* TASK DETAILS *
Write out exactly the lines from the start of the entries through the one that contains "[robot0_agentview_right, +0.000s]", including both.

[Records excerpted from a collection]
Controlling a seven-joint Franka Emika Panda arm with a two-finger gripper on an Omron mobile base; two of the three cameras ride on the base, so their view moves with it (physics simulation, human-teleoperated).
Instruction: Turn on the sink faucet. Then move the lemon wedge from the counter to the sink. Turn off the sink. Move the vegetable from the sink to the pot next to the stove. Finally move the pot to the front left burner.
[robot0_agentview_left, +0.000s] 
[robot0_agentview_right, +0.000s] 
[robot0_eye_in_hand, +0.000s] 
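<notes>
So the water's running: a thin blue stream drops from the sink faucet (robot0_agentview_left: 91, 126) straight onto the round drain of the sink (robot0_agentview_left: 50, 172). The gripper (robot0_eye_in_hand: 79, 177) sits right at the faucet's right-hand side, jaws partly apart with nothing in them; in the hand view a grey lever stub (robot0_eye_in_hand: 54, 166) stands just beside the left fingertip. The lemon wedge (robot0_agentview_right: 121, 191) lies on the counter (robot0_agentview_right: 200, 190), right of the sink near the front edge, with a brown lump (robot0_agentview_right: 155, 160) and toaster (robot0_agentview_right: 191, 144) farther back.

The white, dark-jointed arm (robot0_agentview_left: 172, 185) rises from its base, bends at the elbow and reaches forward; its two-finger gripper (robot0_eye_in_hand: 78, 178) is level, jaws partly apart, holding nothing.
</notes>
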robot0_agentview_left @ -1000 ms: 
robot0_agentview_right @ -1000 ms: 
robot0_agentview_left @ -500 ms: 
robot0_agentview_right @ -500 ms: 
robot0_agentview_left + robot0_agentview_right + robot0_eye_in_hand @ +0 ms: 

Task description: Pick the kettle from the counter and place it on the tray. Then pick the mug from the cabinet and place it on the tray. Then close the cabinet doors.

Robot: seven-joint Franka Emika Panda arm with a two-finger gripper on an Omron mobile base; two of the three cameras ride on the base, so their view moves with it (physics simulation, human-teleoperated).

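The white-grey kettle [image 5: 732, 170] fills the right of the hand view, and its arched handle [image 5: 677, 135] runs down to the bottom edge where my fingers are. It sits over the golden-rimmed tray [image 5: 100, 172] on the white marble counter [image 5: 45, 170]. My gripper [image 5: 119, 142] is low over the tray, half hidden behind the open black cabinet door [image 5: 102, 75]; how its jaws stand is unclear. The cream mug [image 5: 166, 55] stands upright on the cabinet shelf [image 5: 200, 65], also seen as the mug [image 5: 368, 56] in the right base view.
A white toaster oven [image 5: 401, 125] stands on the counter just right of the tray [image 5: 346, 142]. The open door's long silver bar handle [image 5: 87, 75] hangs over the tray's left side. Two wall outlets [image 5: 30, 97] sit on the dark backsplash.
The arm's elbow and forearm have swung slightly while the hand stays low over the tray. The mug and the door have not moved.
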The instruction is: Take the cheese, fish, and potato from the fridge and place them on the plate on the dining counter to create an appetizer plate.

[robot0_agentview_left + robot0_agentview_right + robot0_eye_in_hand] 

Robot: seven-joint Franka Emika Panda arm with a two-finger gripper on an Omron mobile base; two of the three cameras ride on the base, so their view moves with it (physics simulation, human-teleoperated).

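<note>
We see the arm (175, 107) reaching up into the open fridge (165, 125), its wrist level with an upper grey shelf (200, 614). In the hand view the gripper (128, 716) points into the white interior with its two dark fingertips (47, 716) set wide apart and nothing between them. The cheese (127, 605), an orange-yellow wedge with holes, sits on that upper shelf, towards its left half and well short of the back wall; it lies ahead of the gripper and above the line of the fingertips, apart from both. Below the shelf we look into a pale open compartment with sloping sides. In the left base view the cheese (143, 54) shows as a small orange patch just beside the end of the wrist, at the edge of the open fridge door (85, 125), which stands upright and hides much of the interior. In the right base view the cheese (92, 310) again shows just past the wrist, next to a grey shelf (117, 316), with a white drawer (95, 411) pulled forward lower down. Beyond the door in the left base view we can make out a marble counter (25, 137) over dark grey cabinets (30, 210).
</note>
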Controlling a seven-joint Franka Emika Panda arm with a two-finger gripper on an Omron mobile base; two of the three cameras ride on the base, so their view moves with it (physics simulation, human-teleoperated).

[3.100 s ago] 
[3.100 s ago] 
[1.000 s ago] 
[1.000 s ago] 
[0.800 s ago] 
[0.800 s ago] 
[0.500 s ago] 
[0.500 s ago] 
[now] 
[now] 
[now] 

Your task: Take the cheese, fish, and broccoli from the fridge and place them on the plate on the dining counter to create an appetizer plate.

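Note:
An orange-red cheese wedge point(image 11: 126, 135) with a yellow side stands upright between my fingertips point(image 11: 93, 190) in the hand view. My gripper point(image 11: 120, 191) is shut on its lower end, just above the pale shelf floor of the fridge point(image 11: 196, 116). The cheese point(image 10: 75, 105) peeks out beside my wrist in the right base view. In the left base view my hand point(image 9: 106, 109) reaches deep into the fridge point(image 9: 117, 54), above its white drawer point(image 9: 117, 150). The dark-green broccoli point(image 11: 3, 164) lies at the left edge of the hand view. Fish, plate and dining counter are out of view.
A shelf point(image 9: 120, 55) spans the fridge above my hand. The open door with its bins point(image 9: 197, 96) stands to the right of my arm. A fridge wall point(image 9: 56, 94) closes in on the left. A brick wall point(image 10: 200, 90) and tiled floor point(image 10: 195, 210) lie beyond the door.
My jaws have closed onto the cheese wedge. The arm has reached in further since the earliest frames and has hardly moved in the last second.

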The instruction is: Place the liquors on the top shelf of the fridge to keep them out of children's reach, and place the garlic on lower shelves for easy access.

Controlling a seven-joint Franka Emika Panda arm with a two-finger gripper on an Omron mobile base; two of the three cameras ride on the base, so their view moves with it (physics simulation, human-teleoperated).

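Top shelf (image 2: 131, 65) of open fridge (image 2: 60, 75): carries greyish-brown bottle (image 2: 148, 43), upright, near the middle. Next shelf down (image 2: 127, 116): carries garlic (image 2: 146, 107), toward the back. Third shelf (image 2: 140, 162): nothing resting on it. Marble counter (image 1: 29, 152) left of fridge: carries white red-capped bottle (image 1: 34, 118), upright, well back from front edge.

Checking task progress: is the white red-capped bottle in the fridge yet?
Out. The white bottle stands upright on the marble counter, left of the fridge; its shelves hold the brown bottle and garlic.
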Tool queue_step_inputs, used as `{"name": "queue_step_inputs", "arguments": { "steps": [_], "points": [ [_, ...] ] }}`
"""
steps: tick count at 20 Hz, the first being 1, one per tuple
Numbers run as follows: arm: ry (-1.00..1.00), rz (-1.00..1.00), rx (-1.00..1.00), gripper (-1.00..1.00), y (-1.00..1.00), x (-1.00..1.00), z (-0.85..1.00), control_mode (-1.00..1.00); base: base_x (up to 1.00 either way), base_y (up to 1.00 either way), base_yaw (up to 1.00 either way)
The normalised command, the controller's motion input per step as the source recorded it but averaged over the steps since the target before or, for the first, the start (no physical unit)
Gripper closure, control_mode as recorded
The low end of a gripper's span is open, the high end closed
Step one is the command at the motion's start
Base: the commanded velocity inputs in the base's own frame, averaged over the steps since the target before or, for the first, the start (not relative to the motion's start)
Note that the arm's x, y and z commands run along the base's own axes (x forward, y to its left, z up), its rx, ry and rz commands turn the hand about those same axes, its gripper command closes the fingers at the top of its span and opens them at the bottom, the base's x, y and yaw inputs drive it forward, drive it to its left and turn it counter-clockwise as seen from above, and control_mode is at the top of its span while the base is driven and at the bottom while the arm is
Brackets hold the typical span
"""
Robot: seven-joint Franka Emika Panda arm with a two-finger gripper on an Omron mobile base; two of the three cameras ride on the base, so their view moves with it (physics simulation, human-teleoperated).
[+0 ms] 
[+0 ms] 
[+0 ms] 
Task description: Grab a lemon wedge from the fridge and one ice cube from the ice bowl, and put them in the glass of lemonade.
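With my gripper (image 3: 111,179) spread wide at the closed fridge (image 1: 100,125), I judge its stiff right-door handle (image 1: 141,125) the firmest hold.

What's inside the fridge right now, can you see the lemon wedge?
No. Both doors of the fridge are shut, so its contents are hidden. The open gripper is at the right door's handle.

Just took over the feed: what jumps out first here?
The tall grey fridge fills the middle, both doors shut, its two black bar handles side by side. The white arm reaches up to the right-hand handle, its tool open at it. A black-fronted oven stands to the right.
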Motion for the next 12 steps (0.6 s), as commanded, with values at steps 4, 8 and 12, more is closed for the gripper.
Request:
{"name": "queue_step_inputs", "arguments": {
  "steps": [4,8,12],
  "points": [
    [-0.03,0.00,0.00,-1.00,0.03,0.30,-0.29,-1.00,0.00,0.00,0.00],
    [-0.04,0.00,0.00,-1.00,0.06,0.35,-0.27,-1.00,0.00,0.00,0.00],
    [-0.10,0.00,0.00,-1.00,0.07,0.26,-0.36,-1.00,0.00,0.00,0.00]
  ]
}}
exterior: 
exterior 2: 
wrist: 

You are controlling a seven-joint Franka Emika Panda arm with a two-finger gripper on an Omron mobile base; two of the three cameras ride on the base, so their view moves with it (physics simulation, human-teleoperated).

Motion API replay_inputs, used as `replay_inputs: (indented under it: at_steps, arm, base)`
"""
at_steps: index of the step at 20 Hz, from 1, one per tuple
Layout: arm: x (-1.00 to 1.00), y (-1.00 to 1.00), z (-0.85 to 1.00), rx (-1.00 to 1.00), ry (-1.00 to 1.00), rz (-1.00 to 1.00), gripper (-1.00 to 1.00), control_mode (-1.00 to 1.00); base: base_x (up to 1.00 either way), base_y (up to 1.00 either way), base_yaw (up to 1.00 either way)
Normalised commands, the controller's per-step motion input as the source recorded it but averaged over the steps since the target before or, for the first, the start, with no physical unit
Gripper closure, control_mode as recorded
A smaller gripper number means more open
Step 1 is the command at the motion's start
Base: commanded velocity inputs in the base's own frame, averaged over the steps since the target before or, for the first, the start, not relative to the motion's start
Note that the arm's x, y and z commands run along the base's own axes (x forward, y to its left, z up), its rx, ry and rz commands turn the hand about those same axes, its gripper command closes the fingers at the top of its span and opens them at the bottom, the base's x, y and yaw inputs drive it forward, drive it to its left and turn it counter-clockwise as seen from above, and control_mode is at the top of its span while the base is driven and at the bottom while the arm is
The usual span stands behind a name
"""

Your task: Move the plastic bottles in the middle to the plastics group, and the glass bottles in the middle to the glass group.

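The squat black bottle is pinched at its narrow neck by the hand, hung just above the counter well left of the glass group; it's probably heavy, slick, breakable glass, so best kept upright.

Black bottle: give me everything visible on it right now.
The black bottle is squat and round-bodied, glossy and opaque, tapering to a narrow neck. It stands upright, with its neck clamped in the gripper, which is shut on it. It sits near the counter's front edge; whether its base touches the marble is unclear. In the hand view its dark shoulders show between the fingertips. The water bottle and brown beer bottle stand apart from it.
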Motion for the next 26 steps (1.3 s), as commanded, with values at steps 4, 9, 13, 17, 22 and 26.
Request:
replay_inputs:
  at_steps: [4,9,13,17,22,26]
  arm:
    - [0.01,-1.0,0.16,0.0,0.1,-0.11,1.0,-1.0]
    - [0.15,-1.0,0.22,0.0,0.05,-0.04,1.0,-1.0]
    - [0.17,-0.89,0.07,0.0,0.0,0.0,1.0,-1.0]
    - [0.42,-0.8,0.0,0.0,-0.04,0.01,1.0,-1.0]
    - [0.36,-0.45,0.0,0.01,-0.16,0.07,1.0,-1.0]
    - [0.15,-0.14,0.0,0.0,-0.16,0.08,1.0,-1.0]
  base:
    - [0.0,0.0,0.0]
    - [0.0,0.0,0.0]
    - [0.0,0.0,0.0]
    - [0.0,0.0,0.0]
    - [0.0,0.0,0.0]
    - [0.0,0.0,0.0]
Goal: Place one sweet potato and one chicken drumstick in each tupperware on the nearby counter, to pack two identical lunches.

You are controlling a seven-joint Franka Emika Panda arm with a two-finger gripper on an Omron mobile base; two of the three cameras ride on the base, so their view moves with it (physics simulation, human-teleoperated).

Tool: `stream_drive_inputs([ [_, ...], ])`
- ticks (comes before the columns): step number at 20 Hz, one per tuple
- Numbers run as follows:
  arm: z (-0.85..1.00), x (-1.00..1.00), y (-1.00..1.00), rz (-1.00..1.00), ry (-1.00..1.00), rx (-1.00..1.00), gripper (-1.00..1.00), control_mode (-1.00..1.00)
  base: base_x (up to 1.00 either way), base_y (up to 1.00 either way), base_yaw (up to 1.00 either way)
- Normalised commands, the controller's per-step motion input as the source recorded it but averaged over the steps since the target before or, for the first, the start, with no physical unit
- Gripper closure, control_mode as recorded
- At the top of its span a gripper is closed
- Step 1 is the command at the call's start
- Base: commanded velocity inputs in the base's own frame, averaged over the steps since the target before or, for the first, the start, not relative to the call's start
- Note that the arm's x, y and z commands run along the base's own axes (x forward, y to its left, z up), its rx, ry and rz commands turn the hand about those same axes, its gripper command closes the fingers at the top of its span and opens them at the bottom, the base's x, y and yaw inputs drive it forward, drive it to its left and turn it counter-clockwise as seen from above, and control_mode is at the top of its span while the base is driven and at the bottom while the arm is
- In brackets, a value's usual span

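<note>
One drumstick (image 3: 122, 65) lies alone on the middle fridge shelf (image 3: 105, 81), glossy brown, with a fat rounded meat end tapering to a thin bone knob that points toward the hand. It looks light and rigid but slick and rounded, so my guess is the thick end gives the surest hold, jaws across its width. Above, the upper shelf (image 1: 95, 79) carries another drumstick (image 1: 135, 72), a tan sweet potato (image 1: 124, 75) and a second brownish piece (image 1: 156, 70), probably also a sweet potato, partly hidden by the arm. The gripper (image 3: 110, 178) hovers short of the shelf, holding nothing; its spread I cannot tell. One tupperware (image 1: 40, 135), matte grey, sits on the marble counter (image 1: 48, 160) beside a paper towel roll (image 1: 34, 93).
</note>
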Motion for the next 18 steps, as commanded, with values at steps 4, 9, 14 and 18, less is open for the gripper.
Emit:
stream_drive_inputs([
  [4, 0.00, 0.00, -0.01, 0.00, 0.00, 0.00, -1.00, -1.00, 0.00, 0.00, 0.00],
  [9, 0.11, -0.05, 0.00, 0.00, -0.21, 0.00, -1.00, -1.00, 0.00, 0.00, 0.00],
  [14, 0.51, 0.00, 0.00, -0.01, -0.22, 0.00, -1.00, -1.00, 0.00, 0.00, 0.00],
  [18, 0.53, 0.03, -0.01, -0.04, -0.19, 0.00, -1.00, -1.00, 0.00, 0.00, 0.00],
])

* TASK OUTPUT *
Controlling a seven-joint Franka Emika Panda arm with a two-finger gripper on an Omron mobile base; two of the three cameras ride on the base, so their view moves with it (physics simulation, human-teleoperated).
Instruction: Turn on the sink faucet. Then move the lemon wedge from the counter to the sink. Turn off the sink. Move the vegetable from the sink to the pot next to the stove. Finally move the pot to the front left burner.
[robot0_agentview_left, +0.000s] 
[robot0_agentview_right, +0.000s] 

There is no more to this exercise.